(Extracted records)
=====

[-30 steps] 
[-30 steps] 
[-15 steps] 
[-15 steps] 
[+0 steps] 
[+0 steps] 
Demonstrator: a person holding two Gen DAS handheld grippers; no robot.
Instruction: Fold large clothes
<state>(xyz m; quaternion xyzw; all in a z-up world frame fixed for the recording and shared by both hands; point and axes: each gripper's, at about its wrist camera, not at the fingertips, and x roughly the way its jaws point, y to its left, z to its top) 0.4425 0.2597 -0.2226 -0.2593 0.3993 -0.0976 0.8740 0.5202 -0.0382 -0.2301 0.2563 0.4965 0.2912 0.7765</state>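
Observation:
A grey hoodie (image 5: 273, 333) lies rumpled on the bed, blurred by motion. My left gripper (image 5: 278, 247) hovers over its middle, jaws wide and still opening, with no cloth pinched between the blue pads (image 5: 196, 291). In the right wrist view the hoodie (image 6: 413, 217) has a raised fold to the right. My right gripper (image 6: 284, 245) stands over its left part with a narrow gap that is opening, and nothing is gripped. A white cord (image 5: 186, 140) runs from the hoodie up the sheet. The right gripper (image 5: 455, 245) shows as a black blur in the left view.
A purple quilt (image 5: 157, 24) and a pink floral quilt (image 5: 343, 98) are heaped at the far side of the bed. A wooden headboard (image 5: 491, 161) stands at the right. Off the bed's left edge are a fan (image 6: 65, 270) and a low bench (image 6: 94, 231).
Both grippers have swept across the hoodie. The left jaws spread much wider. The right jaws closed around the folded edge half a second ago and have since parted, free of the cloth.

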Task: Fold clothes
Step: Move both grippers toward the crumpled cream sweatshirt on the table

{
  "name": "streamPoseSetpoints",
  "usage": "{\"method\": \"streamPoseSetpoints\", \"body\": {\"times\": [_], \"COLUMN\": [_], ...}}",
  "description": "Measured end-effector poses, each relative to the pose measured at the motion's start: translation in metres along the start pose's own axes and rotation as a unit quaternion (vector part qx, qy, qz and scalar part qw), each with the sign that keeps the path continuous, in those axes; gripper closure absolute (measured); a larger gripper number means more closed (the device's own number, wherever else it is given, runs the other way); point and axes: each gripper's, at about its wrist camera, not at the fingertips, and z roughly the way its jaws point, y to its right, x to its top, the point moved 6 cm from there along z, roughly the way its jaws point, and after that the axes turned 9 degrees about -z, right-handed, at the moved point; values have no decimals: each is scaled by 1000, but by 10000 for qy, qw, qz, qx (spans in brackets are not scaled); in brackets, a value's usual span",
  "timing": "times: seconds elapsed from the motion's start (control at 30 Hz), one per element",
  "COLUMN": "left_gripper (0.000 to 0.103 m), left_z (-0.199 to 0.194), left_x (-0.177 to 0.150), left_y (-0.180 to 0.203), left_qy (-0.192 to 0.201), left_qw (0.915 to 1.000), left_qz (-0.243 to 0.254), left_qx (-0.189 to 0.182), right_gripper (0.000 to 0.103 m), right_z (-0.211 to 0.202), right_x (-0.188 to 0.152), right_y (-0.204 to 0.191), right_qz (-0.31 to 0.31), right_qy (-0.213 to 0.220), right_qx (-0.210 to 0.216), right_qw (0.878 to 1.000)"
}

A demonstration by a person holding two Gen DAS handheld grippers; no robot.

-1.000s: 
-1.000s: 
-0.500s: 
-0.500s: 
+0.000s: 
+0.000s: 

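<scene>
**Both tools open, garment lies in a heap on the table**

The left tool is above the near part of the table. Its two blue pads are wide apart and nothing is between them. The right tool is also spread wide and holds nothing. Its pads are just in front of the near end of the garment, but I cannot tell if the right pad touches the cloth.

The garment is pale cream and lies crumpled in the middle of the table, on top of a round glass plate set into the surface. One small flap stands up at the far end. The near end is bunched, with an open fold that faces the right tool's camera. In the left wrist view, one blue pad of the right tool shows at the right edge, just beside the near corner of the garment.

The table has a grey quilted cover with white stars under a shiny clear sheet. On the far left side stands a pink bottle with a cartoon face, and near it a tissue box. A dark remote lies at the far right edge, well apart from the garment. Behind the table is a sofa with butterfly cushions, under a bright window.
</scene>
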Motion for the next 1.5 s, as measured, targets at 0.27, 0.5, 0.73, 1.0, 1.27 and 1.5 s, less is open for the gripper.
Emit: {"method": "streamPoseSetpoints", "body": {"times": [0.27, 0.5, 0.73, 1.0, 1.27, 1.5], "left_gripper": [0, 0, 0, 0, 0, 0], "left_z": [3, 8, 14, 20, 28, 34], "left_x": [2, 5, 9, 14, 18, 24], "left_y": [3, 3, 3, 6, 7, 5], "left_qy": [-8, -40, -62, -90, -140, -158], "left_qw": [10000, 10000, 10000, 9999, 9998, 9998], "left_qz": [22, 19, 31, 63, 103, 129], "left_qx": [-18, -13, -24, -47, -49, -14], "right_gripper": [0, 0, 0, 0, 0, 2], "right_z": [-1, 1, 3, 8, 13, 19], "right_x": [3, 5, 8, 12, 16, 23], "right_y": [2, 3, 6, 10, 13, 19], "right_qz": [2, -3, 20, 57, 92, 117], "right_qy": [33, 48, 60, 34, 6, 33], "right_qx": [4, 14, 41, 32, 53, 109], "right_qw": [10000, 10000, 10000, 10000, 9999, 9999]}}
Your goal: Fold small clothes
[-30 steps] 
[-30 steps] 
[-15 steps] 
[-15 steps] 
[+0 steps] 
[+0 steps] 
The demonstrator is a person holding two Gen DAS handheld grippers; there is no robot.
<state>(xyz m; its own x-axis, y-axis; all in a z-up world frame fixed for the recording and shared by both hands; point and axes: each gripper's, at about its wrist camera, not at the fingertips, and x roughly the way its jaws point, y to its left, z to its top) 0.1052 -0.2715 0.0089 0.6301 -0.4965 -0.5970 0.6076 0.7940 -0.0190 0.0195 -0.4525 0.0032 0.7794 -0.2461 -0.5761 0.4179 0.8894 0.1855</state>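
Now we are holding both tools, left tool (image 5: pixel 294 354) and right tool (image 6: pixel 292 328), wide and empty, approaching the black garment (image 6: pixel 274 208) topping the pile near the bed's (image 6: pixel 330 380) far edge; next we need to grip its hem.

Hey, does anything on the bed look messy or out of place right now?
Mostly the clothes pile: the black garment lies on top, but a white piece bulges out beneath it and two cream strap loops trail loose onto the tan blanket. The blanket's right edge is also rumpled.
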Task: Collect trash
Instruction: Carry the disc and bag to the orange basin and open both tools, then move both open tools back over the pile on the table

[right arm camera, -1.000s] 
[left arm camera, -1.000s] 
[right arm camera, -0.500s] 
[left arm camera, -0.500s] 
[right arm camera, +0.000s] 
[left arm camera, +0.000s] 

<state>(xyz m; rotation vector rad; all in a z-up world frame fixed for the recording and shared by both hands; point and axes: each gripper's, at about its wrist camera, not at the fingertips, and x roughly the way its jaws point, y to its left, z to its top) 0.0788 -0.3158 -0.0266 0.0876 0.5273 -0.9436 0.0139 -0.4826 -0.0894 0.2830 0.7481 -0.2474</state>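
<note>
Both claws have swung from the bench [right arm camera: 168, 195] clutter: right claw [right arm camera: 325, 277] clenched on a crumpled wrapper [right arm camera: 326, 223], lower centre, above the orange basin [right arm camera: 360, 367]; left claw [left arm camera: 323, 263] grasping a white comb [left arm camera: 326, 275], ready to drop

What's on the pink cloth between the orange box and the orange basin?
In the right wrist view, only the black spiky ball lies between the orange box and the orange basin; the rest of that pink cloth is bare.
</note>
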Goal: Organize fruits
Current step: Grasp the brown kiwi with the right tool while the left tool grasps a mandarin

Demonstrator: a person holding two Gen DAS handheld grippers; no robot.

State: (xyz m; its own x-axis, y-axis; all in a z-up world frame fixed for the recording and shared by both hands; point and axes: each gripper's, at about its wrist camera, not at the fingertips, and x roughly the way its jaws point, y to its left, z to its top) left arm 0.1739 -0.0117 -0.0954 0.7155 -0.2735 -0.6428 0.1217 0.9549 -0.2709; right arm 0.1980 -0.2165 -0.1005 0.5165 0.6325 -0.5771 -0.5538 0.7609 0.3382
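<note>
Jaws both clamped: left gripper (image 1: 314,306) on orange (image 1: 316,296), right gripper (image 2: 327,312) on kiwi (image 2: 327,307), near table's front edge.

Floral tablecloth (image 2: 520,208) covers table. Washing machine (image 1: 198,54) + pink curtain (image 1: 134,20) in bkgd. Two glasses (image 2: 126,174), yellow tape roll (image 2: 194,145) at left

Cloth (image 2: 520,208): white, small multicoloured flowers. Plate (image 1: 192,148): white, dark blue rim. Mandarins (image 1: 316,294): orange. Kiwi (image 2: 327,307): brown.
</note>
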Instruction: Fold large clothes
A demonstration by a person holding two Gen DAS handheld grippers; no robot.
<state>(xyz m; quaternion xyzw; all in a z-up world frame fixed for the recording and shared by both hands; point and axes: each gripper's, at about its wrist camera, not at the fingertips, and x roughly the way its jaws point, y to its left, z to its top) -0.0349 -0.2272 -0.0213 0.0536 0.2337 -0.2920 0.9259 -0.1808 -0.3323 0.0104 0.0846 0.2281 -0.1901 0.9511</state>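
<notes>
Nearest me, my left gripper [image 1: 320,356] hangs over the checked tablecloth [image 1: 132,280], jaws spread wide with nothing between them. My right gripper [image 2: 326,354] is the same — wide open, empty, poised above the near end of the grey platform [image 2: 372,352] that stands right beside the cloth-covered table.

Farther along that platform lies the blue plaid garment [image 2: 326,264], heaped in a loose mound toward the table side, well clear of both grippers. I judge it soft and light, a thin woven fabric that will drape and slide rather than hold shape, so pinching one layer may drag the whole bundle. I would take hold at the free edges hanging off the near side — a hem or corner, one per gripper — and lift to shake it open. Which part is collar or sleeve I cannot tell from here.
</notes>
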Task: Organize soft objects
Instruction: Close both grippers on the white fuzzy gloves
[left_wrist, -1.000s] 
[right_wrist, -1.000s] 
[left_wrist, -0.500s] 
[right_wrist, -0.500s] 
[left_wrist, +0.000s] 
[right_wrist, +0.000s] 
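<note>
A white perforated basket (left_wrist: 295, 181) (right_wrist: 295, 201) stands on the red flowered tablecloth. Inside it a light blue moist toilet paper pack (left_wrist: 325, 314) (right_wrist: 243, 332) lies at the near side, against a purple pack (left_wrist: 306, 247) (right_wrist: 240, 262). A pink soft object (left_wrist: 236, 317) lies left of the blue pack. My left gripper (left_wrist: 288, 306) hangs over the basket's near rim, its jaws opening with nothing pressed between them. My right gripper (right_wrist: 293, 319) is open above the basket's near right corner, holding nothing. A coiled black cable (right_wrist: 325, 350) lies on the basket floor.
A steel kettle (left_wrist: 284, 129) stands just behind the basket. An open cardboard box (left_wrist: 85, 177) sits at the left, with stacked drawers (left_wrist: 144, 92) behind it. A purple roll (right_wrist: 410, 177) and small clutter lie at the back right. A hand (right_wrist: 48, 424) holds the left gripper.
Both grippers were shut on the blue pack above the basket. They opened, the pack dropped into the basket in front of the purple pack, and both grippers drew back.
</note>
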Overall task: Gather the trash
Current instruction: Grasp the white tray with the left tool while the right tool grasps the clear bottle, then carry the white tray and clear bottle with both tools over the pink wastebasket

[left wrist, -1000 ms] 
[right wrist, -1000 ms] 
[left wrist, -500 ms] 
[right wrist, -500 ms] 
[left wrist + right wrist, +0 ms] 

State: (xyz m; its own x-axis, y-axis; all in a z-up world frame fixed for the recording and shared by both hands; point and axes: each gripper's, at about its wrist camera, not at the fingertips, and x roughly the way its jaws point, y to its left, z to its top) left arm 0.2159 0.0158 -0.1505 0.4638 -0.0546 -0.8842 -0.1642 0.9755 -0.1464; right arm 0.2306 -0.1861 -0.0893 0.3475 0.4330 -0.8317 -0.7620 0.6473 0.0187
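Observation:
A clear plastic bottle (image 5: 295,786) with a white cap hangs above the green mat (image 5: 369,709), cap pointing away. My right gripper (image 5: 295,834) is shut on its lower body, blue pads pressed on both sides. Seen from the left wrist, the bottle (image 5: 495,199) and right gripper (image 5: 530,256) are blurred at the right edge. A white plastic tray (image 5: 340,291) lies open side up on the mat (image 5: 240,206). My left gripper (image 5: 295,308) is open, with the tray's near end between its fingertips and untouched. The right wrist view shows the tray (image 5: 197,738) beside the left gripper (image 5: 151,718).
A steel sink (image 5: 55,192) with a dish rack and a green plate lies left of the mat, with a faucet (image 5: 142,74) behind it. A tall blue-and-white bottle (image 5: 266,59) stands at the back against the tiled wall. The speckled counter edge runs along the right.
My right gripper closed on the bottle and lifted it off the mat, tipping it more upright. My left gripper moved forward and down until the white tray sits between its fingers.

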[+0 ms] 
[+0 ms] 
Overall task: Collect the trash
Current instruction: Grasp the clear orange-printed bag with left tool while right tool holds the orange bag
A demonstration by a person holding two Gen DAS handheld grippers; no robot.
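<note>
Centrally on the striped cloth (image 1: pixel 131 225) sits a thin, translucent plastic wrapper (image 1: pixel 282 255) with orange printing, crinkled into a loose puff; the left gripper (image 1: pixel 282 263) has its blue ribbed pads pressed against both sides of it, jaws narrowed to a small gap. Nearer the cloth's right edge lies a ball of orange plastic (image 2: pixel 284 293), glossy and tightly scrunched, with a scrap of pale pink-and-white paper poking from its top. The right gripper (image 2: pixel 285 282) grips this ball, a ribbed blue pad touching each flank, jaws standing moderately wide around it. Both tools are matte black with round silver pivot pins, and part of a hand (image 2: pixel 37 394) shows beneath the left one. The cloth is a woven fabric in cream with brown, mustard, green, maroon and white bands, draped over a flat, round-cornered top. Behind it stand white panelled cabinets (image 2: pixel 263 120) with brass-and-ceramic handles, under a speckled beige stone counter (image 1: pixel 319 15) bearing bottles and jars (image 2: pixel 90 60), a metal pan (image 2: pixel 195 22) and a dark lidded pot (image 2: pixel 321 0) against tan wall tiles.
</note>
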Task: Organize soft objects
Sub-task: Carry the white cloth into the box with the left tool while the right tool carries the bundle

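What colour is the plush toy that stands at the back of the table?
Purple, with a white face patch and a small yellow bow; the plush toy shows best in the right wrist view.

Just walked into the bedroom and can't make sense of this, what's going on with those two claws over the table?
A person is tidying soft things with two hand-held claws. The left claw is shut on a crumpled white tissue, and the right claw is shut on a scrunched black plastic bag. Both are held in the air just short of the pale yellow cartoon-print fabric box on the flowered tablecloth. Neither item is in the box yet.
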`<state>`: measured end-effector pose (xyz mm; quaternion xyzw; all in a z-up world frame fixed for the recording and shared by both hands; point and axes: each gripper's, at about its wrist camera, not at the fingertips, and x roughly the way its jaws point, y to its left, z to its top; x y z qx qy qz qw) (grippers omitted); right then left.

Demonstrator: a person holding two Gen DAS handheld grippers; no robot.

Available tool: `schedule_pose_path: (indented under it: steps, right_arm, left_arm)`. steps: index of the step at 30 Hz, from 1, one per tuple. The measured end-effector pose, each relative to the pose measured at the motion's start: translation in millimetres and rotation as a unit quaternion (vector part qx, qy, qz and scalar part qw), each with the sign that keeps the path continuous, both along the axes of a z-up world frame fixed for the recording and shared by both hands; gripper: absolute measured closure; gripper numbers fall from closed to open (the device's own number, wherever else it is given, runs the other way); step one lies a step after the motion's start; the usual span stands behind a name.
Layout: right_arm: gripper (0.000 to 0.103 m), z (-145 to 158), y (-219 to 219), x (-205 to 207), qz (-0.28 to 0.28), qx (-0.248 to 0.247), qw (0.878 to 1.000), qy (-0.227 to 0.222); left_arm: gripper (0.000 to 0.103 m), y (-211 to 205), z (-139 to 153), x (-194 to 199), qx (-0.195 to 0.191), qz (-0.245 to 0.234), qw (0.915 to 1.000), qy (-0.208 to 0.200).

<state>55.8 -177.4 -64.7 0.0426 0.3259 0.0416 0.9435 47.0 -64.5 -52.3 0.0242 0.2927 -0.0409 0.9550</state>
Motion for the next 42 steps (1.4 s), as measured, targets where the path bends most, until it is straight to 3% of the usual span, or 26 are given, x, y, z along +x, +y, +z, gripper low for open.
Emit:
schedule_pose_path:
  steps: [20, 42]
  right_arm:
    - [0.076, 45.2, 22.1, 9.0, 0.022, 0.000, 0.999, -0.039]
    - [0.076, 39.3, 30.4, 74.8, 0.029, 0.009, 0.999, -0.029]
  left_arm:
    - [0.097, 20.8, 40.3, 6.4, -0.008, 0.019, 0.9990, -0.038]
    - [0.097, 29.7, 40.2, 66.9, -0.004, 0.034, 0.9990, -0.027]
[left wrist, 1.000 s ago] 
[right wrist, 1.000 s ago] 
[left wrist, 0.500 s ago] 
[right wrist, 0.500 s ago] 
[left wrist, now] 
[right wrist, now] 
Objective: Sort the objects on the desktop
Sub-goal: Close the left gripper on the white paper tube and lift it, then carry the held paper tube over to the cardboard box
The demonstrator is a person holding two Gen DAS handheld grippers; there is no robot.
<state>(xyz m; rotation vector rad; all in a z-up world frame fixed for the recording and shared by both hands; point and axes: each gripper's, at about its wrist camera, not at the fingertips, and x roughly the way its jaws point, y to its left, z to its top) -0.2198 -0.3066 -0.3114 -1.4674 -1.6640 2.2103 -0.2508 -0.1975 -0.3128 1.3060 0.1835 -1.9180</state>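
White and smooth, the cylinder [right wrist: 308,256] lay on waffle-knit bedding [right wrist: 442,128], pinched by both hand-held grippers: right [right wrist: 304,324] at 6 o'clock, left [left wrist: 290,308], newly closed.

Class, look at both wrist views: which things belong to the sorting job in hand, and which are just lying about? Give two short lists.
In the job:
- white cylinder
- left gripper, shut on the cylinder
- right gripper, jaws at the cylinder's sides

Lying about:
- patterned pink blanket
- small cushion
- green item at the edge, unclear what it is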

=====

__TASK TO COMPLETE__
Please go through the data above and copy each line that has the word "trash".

__RESPONSE BELOW__
Task: Collect trash
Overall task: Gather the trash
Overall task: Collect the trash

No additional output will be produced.